Imagine this scene: You have a simple idea: an internal tool so that the sales team does not waste time, a dashboard that brings together data that is currently dispersed, or a small app for customers to repeat purchases without friction. Nothing epic. Nothing "disruptive". Just something useful.
You go to the IT department, they tell you yes, they see it, that it makes sense... and that there is a queue. That first you have to "prioritize". That will have to be well defined. That maybe for next quarter. And you, meanwhile, continue to operate with Excel, loose messages and patience.
Now change the script: you describe what you want as you would explain it to a person. "I want the user to sign up, see their orders, and the team be able to update statuses." And in hours you have something working.
That is, in essence, what lies behind the phenomenon that has led to Lovable to a rating of 6.600 million dollars . It's not just money. It is a sign: Making software begins to look more like conversation than programming . And when that happens, it changes the rules of the game for any company.
In Proportione we look at it with our three lenses: strategy , technology and people .

Strategy: if building is easier, what is valuable becomes something else
For years, many companies have lived on one premise: If we had this tool, we would be better off... but building it is expensive and time-consuming . That "but" has slowed down hundreds of small improvements that, together, move a business.

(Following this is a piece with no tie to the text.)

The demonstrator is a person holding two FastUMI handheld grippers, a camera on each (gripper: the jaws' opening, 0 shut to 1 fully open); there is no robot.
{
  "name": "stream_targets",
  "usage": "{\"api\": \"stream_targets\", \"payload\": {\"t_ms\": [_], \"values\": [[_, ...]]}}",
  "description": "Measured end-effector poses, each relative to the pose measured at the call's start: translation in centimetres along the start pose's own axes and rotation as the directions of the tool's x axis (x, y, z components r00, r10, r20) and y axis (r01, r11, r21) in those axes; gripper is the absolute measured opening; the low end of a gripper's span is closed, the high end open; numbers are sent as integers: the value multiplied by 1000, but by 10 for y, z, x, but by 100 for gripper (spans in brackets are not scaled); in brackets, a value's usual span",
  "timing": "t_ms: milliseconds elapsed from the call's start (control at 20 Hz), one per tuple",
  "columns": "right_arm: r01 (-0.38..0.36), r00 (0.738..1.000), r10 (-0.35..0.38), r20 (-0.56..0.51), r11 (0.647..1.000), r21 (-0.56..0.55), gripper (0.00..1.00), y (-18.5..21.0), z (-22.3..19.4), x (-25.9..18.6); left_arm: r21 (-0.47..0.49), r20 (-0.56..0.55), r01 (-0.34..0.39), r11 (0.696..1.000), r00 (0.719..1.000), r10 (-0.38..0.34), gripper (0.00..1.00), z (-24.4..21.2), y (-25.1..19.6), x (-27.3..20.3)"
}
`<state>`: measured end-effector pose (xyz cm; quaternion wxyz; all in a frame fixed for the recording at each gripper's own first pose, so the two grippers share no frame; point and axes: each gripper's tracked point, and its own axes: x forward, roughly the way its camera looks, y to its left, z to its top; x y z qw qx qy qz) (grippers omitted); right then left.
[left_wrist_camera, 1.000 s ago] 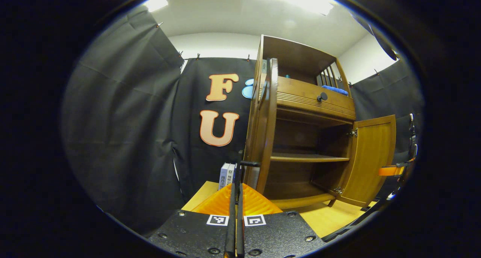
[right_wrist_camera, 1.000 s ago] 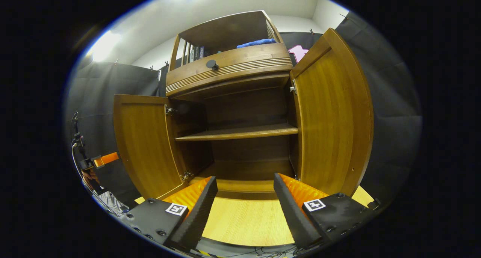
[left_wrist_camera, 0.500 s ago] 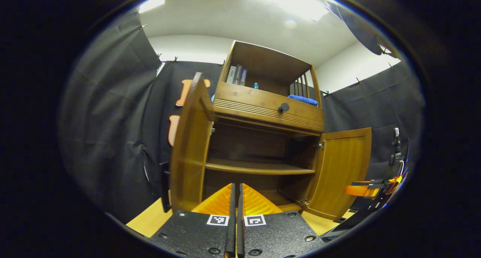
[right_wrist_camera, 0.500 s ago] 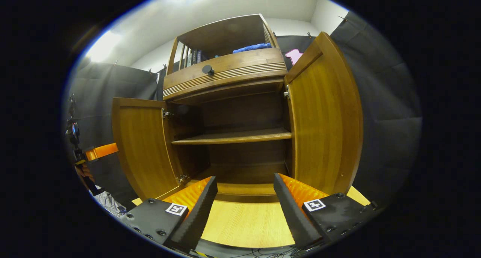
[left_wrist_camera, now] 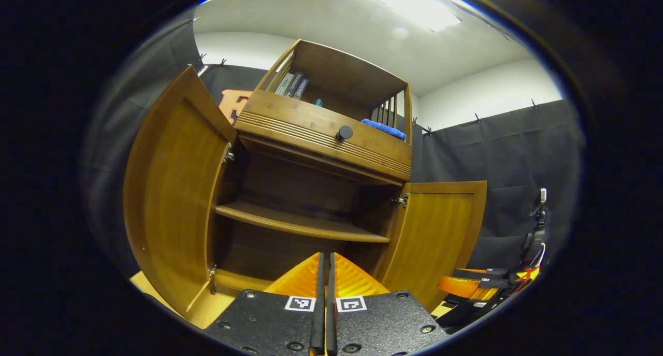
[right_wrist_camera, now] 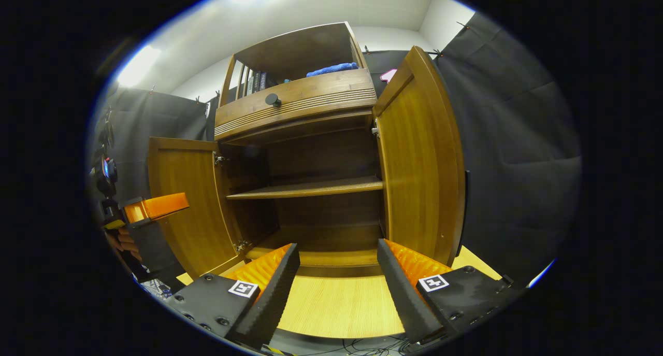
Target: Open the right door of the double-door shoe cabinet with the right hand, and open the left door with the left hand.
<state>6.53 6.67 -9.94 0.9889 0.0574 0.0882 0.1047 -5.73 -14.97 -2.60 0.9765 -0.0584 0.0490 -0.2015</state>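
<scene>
Left gripper (left_wrist_camera: 325, 273) has swung round since a second ago, so it now faces straight into the cabinet (left_wrist_camera: 321, 138). Its fingers are pressed together on nothing. Right gripper (right_wrist_camera: 336, 273) sits wide apart, empty. Left door (left_wrist_camera: 171, 190) and right door (right_wrist_camera: 419, 164) both stand open, shelf (right_wrist_camera: 311, 188) bare.

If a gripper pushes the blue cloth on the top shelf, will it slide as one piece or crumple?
The blue cloth lies low and rumpled, so it is probably soft and would crumple rather than slide whole. It looks light. It should not roll or tip.
</scene>
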Motion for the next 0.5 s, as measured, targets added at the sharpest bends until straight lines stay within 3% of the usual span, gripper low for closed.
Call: {"api": "stream_targets", "payload": {"t_ms": [100, 150, 250, 300, 350, 450, 500], "values": [[10, 1000, -10, 4, 1000, -1, 97, -5, 1, -4, 12, 10, -20, 1000, 1000, 20, 10, -2, -2, 1], [16, 1000, -16, 3, 1000, -2, 97, -8, 1, -5, 20, 14, -27, 999, 1000, 27, 22, -3, -2, 2], [26, 1000, -26, -5, 1000, 0, 97, -14, -2, -6, 36, 33, -43, 998, 999, 42, 36, -3, -1, 2], [31, 1000, -31, -4, 1000, 5, 87, -16, 0, -6, 48, 43, -56, 997, 998, 54, 46, -1, 1, 2], [35, 999, -35, -1, 999, 10, 87, -19, 0, -6, 62, 51, -69, 996, 997, 66, 56, 0, 3, 2], [47, 999, -47, 6, 999, 15, 100, -24, 3, -7, 79, 46, -83, 993, 996, 80, 75, -4, 6, 4], [52, 999, -52, 9, 999, 14, 87, -26, 3, -7, 84, 41, -99, 992, 995, 96, 75, -7, 9, 3]]}}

If suddenly building becomes fast, the question changes.
It's no longer – can we do it?
It becomes: What is worth doing?
Because when creating software is no longer the problem, the important thing is:
- Know what real pain you're resolving , not just having an app.

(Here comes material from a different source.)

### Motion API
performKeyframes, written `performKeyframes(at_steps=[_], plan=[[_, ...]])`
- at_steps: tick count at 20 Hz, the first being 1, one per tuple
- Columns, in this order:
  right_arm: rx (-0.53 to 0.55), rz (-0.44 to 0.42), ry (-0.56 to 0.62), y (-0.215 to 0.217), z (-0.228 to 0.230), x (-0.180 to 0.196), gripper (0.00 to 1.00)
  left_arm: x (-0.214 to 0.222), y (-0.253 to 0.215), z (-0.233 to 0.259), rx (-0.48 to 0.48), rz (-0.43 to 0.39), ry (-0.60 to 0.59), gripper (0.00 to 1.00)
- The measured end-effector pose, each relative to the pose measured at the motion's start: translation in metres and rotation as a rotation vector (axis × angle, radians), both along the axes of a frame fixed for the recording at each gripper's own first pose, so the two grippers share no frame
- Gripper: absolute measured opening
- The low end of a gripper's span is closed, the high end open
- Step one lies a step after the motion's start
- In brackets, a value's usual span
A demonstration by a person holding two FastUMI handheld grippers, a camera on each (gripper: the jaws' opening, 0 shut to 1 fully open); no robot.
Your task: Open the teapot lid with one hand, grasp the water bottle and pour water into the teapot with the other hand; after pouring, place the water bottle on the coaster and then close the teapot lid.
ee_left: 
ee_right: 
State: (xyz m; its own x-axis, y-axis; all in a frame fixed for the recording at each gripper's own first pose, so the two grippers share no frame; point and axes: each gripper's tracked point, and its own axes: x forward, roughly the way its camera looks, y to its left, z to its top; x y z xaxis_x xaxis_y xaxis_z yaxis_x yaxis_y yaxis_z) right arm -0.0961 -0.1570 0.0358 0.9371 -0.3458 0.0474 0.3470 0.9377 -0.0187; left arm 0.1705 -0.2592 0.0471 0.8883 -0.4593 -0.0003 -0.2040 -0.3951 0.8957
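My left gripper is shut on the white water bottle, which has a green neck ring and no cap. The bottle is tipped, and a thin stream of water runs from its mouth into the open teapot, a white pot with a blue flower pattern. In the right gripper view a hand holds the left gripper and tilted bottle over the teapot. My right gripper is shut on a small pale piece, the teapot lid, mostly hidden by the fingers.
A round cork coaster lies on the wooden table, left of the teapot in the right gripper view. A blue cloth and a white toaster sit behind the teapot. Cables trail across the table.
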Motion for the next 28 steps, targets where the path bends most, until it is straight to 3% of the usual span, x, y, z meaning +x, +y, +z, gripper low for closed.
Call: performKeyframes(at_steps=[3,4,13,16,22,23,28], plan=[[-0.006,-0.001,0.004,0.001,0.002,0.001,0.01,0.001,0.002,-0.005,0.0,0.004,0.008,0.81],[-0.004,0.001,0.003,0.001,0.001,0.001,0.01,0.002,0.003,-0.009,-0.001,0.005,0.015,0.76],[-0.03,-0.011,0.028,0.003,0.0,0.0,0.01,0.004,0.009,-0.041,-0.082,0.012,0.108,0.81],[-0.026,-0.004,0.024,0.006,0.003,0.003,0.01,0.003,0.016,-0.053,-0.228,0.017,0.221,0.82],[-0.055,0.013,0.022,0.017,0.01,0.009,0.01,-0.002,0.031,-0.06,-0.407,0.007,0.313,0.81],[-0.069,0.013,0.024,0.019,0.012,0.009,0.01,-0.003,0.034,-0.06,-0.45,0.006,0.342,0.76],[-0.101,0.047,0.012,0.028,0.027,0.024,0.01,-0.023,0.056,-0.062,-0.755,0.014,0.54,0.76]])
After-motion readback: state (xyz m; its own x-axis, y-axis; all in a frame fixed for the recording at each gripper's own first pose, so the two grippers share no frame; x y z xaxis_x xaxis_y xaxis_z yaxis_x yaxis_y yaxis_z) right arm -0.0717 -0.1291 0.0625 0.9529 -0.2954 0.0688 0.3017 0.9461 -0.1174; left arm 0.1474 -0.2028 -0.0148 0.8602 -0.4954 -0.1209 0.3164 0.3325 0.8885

- Have your own and organized information (what your company knows about its customers and operations).
- Getting people to use it , that it becomes a habit, that it changes a way of working.
Short and Footer: If Making Software Becomes Cheap, The advantage is not in building , but in choosing well what to build and in turn that into results .
Technology: freedom to create, but with clear limits
When creating is so easy, something inevitable happens: people start creating.
The marketing department sets up a tool for campaigns.
Operations is made a dashboard for tracking.
Sales builds a "fast" system for deals.
That can be wonderful... or chaos.
Wonderful, because improvement is born where the problem is.
Chaos, because without rules there are three typical risks:
- Sensitive data where it shouldn't be.
- Tools that work "today", but no one knows how to maintain "tomorrow".
- Each team on its own , offline, duplicating efforts.
The smart answer is not to ban. It is to put Night Guards , as on a highway: they let run, but avoid accidents.
Guardrails, without drama:
- Test spaces where you can experiment without touching sensitive information.
- A simple review before using it "seriously".
- A clear responsible: "this team takes care of this".
- A minimum of order so that it is not a black box.
People: less "doing", more "thinking and deciding"
Here's the most interesting change.
When a machine can help you build fast, human work shifts to what is still difficult:
- Explain well what you need.
- Detect what is left over and what is missing.
- Choose priorities judiciously.
- Review and improve without deceiving yourself.
In short: less "typing" and more Clear thinking .
This creates a new kind of valuable professional: people who understand the business, understand the customer, and know how to turn an idea into something usable. Not because he knows how to write perfect code, but because he knows how to write perfect code. Define, test and correct .
And it also creates a caveat: If your role is based on "doing repeatable tasks," that ground becomes fragile. On the other hand, if your role is based on Criteria, context and responsibility , your value goes up.
What a company should do without dying in the attempt
If you want to turn this wave into an advantage, you don't need a five-year plan but a small, well-chosen move.
- Choose two real problems that today steal time every week (not innovation, but friction).
- Build a quick first version to test with real users.
- Measure something simple : does it save time?, does it reduce errors?, does it increase sales?, does it improve customer response?
- Set minimum rules so that it does not become disorder: responsible, review, use of data carefully.
Closing: the new bottleneck is no longer the software
Lovable's investment (and valuation) is not a fad. It is the symptom of a change: The distance between a good idea and a working tool is getting shorter .
In 2026, many companies won't win from "using AI." They will win for something more basic and more difficult: know what to build, do it fast, and get the organization to adopt it without breaking inside .
That's where the game is played: strategy, technology and people.